Peristiwa ini dugaan saya, pancaran gelombang elektromagnetik berasal dari luar angkasa dengan alat teknologi canggih, kejadian ini saya ambil kesimpulan dari pancaran gelombang elektromagnetik dari luar angkasa karena terfokus di lokasi sekitar dan saya memasuki lingkungan itu seperti ada batas yang saya lewati dan rasanya seperti getaran dengan frekwensi tertentu, getaran yang sinkron dengan getaran gelombang otak manusia, menekan, menindas dan memperlemah gelombang otak manusia untuk kemudian diambil alih, selanjutnya kesadaran manusia dikendalikan dari jarak jauh dengan bentuk signal perintah dan intruksi dari peralatan komputer canggih lewat pancaran gelombang elektromagnetik dari satelit dengan target masa, untuk mempengaruhi sistem saraf dan fungsi otak manusia, hal ini berasal dari pancaran gelombang elektromagnetik dari stasiun Bumi dipantulkan lewat satelit pada fokus lokasi dan radius pancaran yang diinginkan untuk misi tertentu.
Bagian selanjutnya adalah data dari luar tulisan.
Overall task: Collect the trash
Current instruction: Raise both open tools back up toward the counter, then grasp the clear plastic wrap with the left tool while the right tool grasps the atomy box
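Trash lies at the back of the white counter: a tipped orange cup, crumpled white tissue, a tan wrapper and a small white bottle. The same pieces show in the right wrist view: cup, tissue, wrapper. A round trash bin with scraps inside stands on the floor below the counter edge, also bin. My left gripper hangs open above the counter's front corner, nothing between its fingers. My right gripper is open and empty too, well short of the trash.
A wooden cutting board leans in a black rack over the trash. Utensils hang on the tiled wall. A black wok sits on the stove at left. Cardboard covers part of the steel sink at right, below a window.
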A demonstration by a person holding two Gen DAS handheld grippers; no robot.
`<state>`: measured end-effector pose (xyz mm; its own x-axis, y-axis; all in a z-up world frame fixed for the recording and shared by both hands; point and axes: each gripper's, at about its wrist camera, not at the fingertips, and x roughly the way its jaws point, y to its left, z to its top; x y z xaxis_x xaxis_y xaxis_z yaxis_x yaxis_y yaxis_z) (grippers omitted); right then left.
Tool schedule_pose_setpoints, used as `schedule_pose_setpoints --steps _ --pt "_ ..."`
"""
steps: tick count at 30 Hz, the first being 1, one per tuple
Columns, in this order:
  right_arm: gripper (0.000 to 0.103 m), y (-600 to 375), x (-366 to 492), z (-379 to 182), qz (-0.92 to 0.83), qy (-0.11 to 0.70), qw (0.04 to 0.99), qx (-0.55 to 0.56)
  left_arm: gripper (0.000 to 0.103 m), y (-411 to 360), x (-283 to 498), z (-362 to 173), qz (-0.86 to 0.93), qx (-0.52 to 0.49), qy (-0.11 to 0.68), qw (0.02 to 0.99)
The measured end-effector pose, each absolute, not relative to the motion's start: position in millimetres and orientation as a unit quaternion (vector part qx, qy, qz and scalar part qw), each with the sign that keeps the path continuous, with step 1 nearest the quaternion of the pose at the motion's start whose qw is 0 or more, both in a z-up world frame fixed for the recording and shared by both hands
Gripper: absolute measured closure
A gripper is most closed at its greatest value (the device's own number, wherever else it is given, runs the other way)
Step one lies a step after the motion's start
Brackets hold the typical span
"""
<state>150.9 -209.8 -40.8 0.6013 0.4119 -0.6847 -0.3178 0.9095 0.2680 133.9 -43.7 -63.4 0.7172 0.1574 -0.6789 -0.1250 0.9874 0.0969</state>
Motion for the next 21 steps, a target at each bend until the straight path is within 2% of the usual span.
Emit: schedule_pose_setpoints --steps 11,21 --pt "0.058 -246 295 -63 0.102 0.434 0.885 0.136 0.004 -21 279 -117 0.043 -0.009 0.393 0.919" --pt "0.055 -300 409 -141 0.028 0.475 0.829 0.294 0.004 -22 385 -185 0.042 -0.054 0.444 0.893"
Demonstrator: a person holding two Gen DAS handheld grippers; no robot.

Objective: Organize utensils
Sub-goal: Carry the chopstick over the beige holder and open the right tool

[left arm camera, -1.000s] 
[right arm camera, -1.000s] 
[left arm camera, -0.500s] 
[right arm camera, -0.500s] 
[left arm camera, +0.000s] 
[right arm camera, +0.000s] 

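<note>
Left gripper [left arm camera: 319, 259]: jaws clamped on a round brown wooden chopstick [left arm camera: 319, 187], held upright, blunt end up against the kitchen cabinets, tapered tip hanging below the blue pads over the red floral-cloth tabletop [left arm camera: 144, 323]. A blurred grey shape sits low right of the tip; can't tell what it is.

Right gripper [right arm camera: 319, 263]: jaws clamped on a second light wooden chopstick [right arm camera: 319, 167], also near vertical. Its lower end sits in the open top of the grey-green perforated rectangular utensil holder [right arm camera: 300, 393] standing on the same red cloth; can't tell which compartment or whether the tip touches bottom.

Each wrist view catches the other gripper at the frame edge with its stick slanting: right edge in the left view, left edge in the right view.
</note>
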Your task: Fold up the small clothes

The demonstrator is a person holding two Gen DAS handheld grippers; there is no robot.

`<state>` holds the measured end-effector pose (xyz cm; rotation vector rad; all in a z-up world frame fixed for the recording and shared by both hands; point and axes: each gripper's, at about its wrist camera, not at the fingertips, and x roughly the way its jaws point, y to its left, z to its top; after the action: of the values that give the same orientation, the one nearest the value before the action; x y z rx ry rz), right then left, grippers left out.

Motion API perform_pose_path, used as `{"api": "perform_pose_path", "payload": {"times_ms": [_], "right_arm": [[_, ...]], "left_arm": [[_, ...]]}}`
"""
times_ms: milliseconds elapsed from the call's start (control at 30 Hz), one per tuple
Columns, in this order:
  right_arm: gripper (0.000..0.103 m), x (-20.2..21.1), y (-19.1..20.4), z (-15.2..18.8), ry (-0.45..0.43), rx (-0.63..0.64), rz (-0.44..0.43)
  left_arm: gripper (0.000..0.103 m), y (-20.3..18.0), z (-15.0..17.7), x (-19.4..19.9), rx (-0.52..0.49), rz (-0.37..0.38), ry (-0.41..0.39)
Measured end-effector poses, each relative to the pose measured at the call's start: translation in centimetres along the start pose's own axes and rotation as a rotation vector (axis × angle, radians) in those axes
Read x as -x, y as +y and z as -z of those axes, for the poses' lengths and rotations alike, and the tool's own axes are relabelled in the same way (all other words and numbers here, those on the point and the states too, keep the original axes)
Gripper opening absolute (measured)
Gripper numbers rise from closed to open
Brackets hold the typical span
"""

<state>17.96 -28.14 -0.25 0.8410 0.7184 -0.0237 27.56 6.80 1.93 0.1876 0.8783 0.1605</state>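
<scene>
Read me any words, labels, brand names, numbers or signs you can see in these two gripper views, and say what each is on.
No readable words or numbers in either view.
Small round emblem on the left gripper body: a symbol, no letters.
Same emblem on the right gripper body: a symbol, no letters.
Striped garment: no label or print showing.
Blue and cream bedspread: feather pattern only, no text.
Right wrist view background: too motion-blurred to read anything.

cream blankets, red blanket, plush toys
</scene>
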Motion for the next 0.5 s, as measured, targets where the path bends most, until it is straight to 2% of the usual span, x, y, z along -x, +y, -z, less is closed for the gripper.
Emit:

Dalam misi yang terjadi ini ekperimen jika sudah sempurna hasilnya dapat digunakan pada keadaan-keadaan dan keperluan tertentu untuk mengendalikan fikiran manusia secara masal.
Kejadian itu kemungkinan kecil berasal dari alien juga kemungkinan kecil dari pengaruh benda-benda luar angkasa yang mempengaruhi magnet bumi dan gravitasi atau sangat kecil kemungkinan gangguan berasal dari jin. Jika dari pancaran pengaruh gangguan radiasi gelombang pikiran manusia kemungkinan besar dapat saya rasakan dan dapat saya ketahui dari arah tertentu, bersifat pancaran horosontal tidak sama ukuran besaran pancaran energi-nya, ukuran besarnya selalu berubah-ubah dengan jarak tempo yang tidak sama.